┏━━

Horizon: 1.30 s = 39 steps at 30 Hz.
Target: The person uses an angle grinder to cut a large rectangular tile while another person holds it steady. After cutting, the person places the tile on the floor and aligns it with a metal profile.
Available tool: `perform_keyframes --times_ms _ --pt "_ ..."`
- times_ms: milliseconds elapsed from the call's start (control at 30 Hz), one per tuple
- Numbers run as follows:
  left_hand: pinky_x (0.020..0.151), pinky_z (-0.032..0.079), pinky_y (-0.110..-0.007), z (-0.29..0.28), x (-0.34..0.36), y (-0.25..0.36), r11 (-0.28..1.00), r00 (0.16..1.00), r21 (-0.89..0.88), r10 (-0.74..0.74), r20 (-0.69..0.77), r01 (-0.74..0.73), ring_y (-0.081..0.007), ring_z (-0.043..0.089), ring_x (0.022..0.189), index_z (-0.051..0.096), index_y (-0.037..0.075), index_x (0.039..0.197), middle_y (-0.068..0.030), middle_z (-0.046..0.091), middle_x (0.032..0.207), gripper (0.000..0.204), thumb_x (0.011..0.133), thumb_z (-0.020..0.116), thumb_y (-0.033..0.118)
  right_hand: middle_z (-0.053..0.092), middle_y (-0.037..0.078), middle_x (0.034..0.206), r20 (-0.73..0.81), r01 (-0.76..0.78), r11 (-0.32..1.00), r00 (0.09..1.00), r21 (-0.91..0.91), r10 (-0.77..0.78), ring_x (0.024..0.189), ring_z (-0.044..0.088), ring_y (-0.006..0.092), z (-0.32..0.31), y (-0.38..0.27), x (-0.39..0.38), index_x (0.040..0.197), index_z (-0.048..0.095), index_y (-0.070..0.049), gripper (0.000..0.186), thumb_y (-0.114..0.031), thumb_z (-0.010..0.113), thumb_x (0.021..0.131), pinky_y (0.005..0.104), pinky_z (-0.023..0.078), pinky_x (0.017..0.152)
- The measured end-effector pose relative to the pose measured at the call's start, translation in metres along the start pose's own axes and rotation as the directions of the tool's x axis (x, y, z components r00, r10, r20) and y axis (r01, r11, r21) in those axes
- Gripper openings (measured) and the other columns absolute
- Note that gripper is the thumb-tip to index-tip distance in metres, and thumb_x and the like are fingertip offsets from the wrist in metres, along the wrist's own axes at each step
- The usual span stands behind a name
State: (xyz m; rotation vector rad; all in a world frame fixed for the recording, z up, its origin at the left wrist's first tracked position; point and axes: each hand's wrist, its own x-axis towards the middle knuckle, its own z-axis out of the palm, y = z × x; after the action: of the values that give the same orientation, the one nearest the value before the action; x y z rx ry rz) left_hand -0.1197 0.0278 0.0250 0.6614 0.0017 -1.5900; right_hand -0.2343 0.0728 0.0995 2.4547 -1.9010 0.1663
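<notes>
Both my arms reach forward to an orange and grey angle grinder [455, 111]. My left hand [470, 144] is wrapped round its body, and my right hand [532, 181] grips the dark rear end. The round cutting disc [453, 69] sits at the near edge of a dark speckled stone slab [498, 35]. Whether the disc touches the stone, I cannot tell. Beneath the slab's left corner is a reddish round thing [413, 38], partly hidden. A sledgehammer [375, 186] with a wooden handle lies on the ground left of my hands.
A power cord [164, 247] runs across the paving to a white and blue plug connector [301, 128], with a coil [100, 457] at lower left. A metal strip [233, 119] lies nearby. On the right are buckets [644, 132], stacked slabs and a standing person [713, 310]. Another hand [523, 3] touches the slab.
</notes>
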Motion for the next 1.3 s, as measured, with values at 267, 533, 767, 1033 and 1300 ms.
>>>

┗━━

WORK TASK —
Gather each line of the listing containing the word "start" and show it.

SOLUTION FOR THIS PROBLEM —
- times_ms: milliseconds elapsed from the call's start (control at 30 Hz), one per tuple
- The measured end-effector pose relative to the pose measured at the call's start, translation in metres along the start pose's own axes and rotation as the directions of the tool's x axis (x, y, z components r00, r10, r20) and y axis (r01, r11, r21) in those axes

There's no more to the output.